John Adams is kind of a dick.
"I have come to the conclusion that one useless man is called 'a disgrace'; that two are called 'a law firm'; and that three or more become 'a congress,'" says the Massachusetts delegate during the opening act of 1776.
It's a frustration born of failing to convince the other 50-some delegates in the Second Continental Congress — meeting in "foul, fetid, fuming, foggy, filthy Philadelphia" — to break away from England.
So, is longtime local actor Cory Moosman, portraying Adams, appropriately "obnoxious and disliked"?
"Oh, absolutely, absolutely — he's very good at it," jokes Marco Robinson, who plays Thomas Jefferson in the Fine Arts Center Theatre Company's latest show. "After doing The Producers, he keeps a lot of that obnoxious fire in him for John Adams."
Adams, Jefferson and Ben Franklin (Colin Alexander) make up the main trio in the 1969 Broadway play, but they're hardly the only ones on stage; roughly 30 people comprise the large, mostly male, ensemble cast, which fills a re-creation of Independence Hall.
"It's the only musical theater piece that has about a 30-minute segment which has the delegates talking and arguing — it's 30 minutes without one musical note, nothing," says Robinson, the 20-year-old graduate of Pine Creek High School who's already a veteran of the local stage scene. "And that's very, very rarely seen in musical theater.

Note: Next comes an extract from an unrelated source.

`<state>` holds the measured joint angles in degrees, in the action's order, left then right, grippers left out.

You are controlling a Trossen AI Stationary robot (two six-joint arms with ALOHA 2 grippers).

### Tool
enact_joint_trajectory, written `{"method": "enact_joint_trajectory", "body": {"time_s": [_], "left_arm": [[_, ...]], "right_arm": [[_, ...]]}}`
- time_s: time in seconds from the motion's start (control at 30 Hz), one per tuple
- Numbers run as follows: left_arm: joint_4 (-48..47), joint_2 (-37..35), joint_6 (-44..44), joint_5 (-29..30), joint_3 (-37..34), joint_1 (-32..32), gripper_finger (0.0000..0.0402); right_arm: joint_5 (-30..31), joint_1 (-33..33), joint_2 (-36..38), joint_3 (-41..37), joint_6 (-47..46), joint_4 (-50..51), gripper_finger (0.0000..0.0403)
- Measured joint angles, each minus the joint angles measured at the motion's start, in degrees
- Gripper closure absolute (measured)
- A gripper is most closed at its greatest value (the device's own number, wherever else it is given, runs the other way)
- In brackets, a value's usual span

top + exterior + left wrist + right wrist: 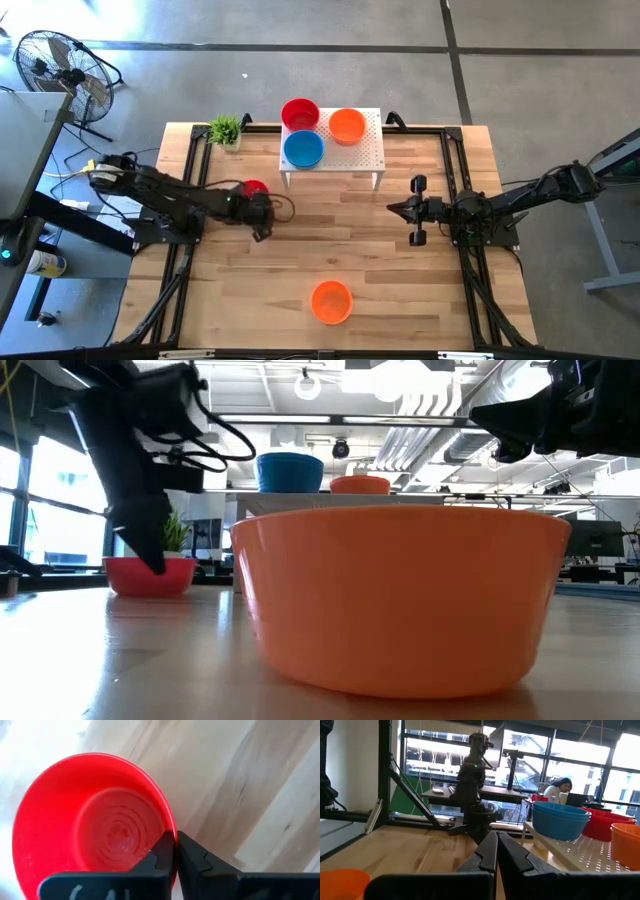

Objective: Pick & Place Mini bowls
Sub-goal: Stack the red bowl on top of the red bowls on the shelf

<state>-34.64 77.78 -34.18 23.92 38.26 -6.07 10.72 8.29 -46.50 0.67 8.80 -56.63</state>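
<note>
Lighting: bright, even daylight. Windows [530, 760] backlit, blown out. Ceiling lamps [420, 385] glare above orange bowl [400, 595], which is near, soft-focused. Washed-out glare beside red bowl [95, 825]. Table [330, 240] shadows faint.

Red bowl [256, 187] on the table mostly hidden under the left gripper [262, 213] in the high view; cut off at the picture's edge in the left wrist view. Near orange bowl [400, 595] blocking most of the stand [262, 500] in the low view. Orange bowl on the stand [627, 845] cut by the right wrist picture's edge. Person [559, 786] beyond the table too small to make out.
</note>
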Motion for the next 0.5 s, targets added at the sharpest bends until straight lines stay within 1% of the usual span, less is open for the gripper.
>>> {"method": "enact_joint_trajectory", "body": {"time_s": [0.13, 0.23, 0.37, 0.5], "left_arm": [[1.91, 0.04, 2.02, -5.1, 0.0, 3.36, 0.0363], [0.64, 0.04, 2.32, -6.56, 0.6, 3.43, 0.0331], [-1.3, -0.93, 2.45, -6.32, 1.54, 2.55, 0.0296], [-3.36, -3.67, 1.67, -3.93, 2.01, 2.59, 0.028]], "right_arm": [[0.0, 0.0, 0.0, 0.0, 0.0, 0.23, 0.0401], [0.0, 0.0, 0.0, 0.0, -0.02, 0.23, 0.0402], [0.0, 0.0, 0.0, 0.0, -0.03, 0.25, 0.0401], [0.0, 0.0, 0.0, 0.0, -0.4, 0.6, 0.0402]]}}
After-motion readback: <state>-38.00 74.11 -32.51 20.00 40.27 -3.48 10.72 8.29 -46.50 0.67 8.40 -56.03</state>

So, this musical holds a place in my heart because there's a lot more acting than you would expect from a show."
And let's not forget the insults. Invectives like "landlord," "madman" and the always-popular "lawyer" fly between Adams and main rival John Dickinson, the Pennsylvanian who advocates reconciliation with the mother country. Meanwhile, Jefferson just wants get home to Virginia to "refresh the missus," and initially can't be bothered to write the Declaration of Independence. And Franklin is enjoying the attainment of that certain age where he'd rather spend time posing in the park for a painting — "being preserved for posterity," as it were.
Toss in depressing dispatches from "G. Washington"; the tension of corralling votes; and the quiet thoughts of a mother looking for the body of her soldier son, and a more complex musical emerges. Even the Atlantic triangular trade makes an appearance, in the form of South Carolina delegate Edward Rutledge criticizing Jefferson's hypocritical stance against Southern slavery: "Who sails the ships out of Boston, laden with Bibles and rum? / Who drinks a toast to the Ivory Coast? / Hail Africa, the slavers have come. / New England, with Bibles and rum!"
"I think they do a fantastic job of making of making it relevant, and making it entertaining, and all at the same time making it historical," says Robinson. "And I think that that alone makes it unlike any other musical that is out there right now."